1) It is always wrong to kill an innocent human person.

2) God commands the killing of innocent human persons.

3) Therefore, either God commands what it evil and is not therefore good, or else the killing of innocent persons is not evil, which we know to be false.

If killing innocent people is sinful, how can God command what is sinful? Furthermore, this puts the persons involved in a terrible dilemma: if they obey God, are they guilty of the mortal sin of murder? But if they disobey God, do they incur the wrath of God for disobedience? What exactly is the culpability of those involved in carrying out God's decree of destruction against the Canaanites?

I think we have to step back and look at why killing is wrong. Murder is clearly prohibited by the fifth commandment. But why is murder wrong? Because it is the taking of a human life. Okay, but what is it about the taking of a human life that makes it sinful? God takes human life all the time. He sends or allows car accidents, heart attacks, sometimes smites people, in the Old and New Testaments (remember Uzzah and Ananias?) and has some devoured by wild beasts or taken in plane crashes, all of which He either permits or directly causes - and He does directly kill people at times, as He plainly tells the Israelites in Exodus where He warns against taking advantage of the widow and the orhpan: "My anger will be aroused, and I will kill you with the sword" (Ex. 22:24). Scripture seems to say that the prerogative of taking a life belongs to God alone: "See ye that I alone am, and there is no other God besides me: I kill and I make to live: I will strike, and I will heal, and there is none that can deliver out of my hand" (Deut. 32:39). I'm not sure how this is worked out through the principle of secondary causes working within Divine Providence, however.

But this verse brings us to the point of why killing is wrong: since God kills, we have to infer that killing a person is only wrong when done by another person. The reason killing is so heinous is because only God knows when a man's allotted time on earth is over and can cut the thread of life. If anybody other than God presumes to take life, they take unto themself the power of God.

This is not to minimize the true human tragedy of losing an irreplaceable person to death - the element of the sin which is based around the robbing of the world of another life. However, fundamentally, I think if we see murder within the context of the Old Testament and God's relation to His people, it is primarily a property issue. Humanity and human life are God's alone to give and take, and when we assume the right to do so on our own, we are robbing God of His prerogative. Even worse, we are acting as though we were God, not only knowing good and evil (as the serpent promised), but deciding when to give and take life.

So then it is always wrong to take life because we never know when a person's time is up and we cannot take upon ourselves the role of God in deciding these matters. But what if God Himself tells you authoritatively that a person's time is up and orders you to take their life as His instrument?

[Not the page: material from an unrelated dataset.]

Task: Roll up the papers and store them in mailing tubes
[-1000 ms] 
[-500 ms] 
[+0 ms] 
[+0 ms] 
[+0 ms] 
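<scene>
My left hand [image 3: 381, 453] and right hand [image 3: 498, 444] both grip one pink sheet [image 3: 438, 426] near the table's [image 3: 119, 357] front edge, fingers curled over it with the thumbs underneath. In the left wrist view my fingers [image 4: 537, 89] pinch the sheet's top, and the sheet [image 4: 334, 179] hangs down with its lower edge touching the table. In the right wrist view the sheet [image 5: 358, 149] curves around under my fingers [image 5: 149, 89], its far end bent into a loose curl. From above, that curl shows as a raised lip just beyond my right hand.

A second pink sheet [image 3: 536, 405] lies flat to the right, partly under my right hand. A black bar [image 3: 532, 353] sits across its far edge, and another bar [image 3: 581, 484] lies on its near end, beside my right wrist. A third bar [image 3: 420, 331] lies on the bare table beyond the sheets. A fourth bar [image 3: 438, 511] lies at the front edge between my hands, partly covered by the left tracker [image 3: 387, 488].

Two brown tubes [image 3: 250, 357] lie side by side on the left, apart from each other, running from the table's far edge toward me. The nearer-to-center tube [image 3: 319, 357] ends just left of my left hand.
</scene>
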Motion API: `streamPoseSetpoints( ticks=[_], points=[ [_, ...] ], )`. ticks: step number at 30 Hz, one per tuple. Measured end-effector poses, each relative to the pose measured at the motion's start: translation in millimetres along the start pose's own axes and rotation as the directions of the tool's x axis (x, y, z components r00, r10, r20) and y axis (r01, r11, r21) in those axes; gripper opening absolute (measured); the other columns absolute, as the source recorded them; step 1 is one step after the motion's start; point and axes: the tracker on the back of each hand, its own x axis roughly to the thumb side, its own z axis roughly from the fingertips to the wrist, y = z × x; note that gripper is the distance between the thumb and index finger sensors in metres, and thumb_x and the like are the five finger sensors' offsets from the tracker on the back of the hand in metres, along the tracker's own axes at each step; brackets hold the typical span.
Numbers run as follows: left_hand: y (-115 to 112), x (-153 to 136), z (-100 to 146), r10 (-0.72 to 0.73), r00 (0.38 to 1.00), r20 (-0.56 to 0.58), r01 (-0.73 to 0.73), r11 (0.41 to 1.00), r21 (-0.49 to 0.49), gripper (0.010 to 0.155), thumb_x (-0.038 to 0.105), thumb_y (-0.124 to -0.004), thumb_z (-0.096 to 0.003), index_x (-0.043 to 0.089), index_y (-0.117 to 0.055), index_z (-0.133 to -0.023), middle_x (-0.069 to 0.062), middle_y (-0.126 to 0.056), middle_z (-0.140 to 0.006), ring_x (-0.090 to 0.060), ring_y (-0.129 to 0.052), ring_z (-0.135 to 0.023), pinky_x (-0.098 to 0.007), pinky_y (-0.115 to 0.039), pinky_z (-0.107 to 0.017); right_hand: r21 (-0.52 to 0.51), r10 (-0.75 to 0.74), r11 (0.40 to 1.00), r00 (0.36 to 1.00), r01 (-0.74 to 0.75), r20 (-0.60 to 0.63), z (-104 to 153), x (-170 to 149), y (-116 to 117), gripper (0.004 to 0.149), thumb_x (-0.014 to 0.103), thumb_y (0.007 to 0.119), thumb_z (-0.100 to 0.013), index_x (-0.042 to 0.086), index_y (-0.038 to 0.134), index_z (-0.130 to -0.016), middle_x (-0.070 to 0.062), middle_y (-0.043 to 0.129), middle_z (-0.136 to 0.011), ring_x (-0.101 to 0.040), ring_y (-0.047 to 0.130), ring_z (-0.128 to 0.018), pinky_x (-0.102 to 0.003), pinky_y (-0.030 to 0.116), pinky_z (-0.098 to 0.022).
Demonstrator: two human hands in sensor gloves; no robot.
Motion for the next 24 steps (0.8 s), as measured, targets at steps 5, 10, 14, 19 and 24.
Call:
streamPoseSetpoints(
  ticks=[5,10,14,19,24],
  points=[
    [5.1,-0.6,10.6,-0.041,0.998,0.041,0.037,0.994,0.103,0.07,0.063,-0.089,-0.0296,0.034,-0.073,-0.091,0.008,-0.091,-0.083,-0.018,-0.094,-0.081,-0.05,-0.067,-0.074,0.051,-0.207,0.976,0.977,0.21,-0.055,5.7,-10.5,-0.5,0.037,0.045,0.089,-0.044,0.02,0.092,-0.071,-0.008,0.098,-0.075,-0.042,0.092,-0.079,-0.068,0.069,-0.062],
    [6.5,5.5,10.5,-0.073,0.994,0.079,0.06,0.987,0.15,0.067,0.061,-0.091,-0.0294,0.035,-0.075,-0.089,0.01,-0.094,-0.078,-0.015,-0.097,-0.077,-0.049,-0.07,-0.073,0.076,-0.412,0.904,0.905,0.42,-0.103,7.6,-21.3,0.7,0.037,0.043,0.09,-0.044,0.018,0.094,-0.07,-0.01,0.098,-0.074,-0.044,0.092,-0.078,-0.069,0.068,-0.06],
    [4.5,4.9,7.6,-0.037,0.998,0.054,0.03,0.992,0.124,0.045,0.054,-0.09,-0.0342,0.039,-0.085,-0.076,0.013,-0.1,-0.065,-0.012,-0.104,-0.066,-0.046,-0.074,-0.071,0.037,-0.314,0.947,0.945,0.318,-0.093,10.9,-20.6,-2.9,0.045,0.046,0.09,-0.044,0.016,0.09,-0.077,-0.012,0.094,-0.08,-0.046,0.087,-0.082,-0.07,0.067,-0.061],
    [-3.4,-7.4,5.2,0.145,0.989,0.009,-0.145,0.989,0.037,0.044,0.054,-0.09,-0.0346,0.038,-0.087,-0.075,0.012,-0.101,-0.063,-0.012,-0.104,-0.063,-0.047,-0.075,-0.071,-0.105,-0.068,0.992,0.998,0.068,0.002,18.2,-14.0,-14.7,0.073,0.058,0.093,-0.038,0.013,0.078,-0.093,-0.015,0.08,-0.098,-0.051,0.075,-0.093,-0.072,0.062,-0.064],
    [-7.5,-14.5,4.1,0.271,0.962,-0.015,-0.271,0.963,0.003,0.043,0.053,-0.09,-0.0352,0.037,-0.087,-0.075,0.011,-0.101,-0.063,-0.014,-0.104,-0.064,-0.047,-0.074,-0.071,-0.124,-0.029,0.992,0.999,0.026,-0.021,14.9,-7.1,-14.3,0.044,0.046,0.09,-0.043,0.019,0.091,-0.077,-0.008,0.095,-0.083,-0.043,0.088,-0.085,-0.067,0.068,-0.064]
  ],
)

Of course, I am presuming that we all understand that in accordance with Divine Revelation God would never tell anybody this now - I am referring this question solely to Old Testament times and to instances recorded in the Scriptures, so don't send me a bunch of comments saying, "But Boniface, there are a whole bunch of nuts throughout history who thought God commanded them to kill." Understood. But I am not talking about them, only those few instances recorded in the Sacred Scriptures. Everybody got that?

At any rate, we would have to admit that knowing what we know about why killing is wrong, these factors become a non-issue if God is commanding the killing. I can't kill because the power to kill belongs to God alone. But God says, "I, the Lord over life and death, command you to take such-and-such a life and give you my authority to do so." I can say also that God alone knows when a person's time is up; this is not something I can decide. But God says, "Their iniquity is complete and the time for their destruction is at hand." Therefore, the very factors that make murder a culpable sin are negated when God commands the killing and invests someone with His authority to carry it out.

Two examples. We understand that a private individual cannot kill another person (save in self-defense), and that even if a criminal were found guilty of a serious crime and merited the death penalty, still a private individual could not execute this penalty upon the wrongdoer. Just because somebody is guilty doesn't mean I can just kill them. However, God has delegated the power to take life to the state, as sanctioned in Romans 13. Therefore, this is one situation where God says, "I give you power and authority to take human life" (provided it meets certain criteria, of course).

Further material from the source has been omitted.